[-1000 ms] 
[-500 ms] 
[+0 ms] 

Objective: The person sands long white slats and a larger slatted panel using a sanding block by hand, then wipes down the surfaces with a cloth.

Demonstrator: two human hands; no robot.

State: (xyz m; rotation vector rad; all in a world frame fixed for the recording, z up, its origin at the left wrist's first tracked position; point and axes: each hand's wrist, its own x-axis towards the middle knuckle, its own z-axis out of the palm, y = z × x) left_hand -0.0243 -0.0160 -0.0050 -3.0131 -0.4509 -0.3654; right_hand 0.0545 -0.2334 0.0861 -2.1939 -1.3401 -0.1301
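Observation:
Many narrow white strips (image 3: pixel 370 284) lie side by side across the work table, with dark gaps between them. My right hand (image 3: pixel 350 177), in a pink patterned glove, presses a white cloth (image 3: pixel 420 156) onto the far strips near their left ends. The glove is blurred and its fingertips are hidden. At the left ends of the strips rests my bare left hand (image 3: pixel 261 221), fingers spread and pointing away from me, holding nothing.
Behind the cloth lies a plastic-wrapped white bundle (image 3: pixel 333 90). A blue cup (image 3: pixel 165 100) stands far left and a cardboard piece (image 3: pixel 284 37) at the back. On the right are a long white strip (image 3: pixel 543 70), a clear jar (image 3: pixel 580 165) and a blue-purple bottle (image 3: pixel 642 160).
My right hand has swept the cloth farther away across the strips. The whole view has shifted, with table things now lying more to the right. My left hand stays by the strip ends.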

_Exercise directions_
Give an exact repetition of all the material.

_Answer for the task_
[-1000 ms] 
[-500 ms] 
[+0 ms] 

Objective: The person sands long white slats and a larger slatted panel using a sanding block by hand, then wipes down the surfaces with a cloth.

Demonstrator: two human hands; no robot.

State: (xyz m; rotation vector rad; all in a world frame fixed for the recording, z up, its origin at the left wrist's first tracked position; point and axes: each hand's wrist, its own x-axis towards the middle knuckle, its own z-axis out of the palm, y = z × x) left_hand -0.0243 -0.0160 -0.0050 -3.0131 -0.4509 -0.3654; right_hand 0.0545 -0.2334 0.0861 -2.1939 -1.3401 -0.1301
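Observation:
Many narrow white strips (image 3: pixel 370 284) lie side by side across the work table, with dark gaps between them. My right hand (image 3: pixel 350 177), in a pink patterned glove, presses a white cloth (image 3: pixel 420 156) onto the far strips near their left ends. The glove is blurred and its fingertips are hidden. At the left ends of the strips rests my bare left hand (image 3: pixel 261 221), fingers spread and pointing away from me, holding nothing.
Behind the cloth lies a plastic-wrapped white bundle (image 3: pixel 333 90). A blue cup (image 3: pixel 165 100) stands far left and a cardboard piece (image 3: pixel 284 37) at the back. On the right are a long white strip (image 3: pixel 543 70), a clear jar (image 3: pixel 580 165) and a blue-purple bottle (image 3: pixel 642 160).
My right hand has swept the cloth farther away across the strips. The whole view has shifted, with table things now lying more to the right. My left hand stays by the strip ends.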

This output is complete.